**Problem details:** Write every entry out again, unchanged.

**Information given:**
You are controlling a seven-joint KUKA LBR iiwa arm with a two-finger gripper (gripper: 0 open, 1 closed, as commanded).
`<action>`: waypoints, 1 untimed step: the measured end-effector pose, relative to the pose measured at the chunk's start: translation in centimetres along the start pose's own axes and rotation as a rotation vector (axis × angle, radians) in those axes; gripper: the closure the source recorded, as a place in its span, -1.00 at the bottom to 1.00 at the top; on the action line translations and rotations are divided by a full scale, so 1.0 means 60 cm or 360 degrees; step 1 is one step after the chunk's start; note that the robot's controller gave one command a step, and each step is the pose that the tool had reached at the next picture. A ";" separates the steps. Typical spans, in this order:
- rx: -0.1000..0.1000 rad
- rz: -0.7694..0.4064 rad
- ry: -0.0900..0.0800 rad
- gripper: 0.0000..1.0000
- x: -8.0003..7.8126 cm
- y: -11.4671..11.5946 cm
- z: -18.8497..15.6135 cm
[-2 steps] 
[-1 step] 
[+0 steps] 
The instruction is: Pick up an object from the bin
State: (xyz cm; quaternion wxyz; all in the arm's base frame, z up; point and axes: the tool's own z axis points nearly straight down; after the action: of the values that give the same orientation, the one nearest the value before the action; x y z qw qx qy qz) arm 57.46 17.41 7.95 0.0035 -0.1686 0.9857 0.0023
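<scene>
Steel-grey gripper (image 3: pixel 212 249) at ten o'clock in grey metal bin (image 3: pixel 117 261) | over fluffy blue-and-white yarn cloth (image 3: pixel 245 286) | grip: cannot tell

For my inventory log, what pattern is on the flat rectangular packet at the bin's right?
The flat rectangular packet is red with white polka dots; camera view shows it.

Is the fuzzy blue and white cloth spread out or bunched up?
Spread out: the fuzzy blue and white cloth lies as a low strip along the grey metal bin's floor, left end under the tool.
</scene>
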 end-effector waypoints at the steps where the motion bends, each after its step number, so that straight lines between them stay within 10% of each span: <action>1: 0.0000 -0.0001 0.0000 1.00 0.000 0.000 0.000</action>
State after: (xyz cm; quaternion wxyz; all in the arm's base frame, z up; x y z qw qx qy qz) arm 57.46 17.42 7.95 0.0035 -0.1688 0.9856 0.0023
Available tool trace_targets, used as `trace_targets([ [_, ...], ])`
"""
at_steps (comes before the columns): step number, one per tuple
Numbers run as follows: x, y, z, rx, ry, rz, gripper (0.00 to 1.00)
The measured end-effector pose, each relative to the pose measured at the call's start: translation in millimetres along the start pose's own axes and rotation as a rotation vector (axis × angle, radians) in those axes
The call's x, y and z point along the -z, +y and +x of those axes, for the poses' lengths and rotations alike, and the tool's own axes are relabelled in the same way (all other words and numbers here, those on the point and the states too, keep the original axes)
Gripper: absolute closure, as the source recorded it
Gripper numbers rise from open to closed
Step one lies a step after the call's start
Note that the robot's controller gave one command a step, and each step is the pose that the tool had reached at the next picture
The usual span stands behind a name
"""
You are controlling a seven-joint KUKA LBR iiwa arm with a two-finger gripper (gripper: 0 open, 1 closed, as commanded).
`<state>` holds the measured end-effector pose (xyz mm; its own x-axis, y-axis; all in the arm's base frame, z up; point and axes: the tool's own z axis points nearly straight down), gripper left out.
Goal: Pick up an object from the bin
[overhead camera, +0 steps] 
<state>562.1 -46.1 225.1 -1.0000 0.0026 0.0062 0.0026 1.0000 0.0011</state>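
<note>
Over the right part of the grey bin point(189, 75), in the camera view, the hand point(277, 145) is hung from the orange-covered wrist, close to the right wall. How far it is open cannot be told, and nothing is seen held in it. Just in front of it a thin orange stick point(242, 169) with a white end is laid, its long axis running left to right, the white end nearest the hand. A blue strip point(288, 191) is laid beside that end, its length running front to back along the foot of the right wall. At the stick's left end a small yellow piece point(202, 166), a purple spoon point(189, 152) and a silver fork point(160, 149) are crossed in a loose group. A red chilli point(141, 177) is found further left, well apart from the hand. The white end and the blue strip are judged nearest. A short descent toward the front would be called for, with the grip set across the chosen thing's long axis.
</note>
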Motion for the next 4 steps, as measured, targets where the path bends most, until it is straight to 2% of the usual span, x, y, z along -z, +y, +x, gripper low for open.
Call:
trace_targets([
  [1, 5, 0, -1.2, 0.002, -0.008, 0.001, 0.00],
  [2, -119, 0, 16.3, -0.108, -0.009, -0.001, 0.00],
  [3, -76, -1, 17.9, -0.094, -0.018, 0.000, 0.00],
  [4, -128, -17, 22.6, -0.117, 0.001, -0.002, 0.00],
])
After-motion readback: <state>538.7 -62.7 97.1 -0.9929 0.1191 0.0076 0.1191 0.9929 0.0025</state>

**Solution to this problem:**
You are controlling a seven-joint KUKA LBR iiwa arm with a two-finger gripper (gripper: 0 open, 1 closed, as commanded).
`<action>`: waypoints, 1 untimed step: the measured end-effector pose, relative to the pose measured at the chunk's start: translation in centimetres along the start pose's own axes and rotation as a rotation vector (axis × angle, radians) in those axes; gripper: the closure the source recorded, as a place in its span, -1.00 at the bottom to 1.00 at the top; on the action line translations and rotations are divided by a full scale, so 1.0 means 60 cm or 360 degrees; step 1 is one step after the chunk's start; note that the robot's controller gave one command a step, and each step is the pose that the tool had reached at the next picture. A ";" separates the steps. Typical spans, in this order:
- rx: -0.1000..0.1000 rad
- rz: -0.7694..0.4064 rad
- ry: -0.0900..0.0800 rad
- gripper: 0.0000..1.0000
- x: -8.0003..7.8126 cm
- y: -11.4671..11.5946 cm
- z: -18.8497..15.6135 cm
[-2 steps] 
[-1 step] 
[+0 steps] 
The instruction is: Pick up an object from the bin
State: (xyz cm; quaternion wxyz; all in the arm's base frame, z up; point and axes: the tool's own z axis points nearly straight down; after the action: of the values that give the same orientation, the one nearest the value before the action; x y z qw qx qy qz) arm 57.46 17.41 7.95 0.0035 -0.1686 0.9857 0.0023
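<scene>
Steel-grey gripper (image 3: pixel 212 249) at ten o'clock in grey metal bin (image 3: pixel 117 261) | over fluffy blue-and-white yarn cloth (image 3: pixel 245 286) | grip: cannot tell

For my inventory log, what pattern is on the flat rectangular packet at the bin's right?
The flat rectangular packet is red with white polka dots; camera view shows it.

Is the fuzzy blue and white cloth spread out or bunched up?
Spread out: the fuzzy blue and white cloth lies as a low strip along the grey metal bin's floor, left end under the tool.
</scene>
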 end-effector waypoints at the steps where the motion bends, each after its step number, so that straight lines between them stay within 10% of each span: <action>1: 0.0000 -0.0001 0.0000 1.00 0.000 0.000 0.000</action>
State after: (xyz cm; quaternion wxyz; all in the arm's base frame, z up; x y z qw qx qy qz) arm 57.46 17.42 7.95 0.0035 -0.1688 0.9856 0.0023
Available tool trace_targets, used as `trace_targets([ [_, ...], ])`
"""
at_steps (comes before the columns): step number, one per tuple
Numbers run as follows: x, y, z, rx, ry, rz, gripper (0.00 to 1.00)
The measured end-effector pose, each relative to the pose measured at the call's start: translation in millimetres along the start pose's own axes and rotation as a rotation vector (axis × angle, radians) in those axes
The call's x, y and z point along the -z, +y and +x of those axes, for the poses' lengths and rotations alike, and the tool's own axes are relabelled in the same way (all other words and numbers here, those on the point and the states too, keep the original axes)
Gripper: absolute closure, as the source recorded it
Gripper numbers rise from open to closed
Step one lies a step after the call's start
Note that the robot's controller gave one command a step, and each step is the pose that the tool had reached at the next picture
The usual span stands behind a name
"""
You are controlling a seven-joint KUKA LBR iiwa arm with a two-finger gripper (gripper: 0 open, 1 closed, as commanded).
`<state>` holds the measured end-effector pose (xyz mm; its own x-axis, y-axis; all in the arm's base frame, z up; point and axes: the tool's own z axis points nearly straight down), gripper left out.
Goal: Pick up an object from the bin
[overhead camera, +0 steps] 
<state>562.1 -46.1 225.1 -1.0000 0.0026 0.0062 0.0026 1.0000 0.0011</state>
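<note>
Over the right part of the grey bin point(189, 75), in the camera view, the hand point(277, 145) is hung from the orange-covered wrist, close to the right wall. How far it is open cannot be told, and nothing is seen held in it. Just in front of it a thin orange stick point(242, 169) with a white end is laid, its long axis running left to right, the white end nearest the hand. A blue strip point(288, 191) is laid beside that end, its length running front to back along the foot of the right wall. At the stick's left end a small yellow piece point(202, 166), a purple spoon point(189, 152) and a silver fork point(160, 149) are crossed in a loose group. A red chilli point(141, 177) is found further left, well apart from the hand. The white end and the blue strip are judged nearest. A short descent toward the front would be called for, with the grip set across the chosen thing's long axis.
</note>
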Motion for the next 4 steps, as measured, targets where the path bends most, until it is straight to 2% of the usual span, x, y, z along -z, +y, +x, gripper low for open.
Call:
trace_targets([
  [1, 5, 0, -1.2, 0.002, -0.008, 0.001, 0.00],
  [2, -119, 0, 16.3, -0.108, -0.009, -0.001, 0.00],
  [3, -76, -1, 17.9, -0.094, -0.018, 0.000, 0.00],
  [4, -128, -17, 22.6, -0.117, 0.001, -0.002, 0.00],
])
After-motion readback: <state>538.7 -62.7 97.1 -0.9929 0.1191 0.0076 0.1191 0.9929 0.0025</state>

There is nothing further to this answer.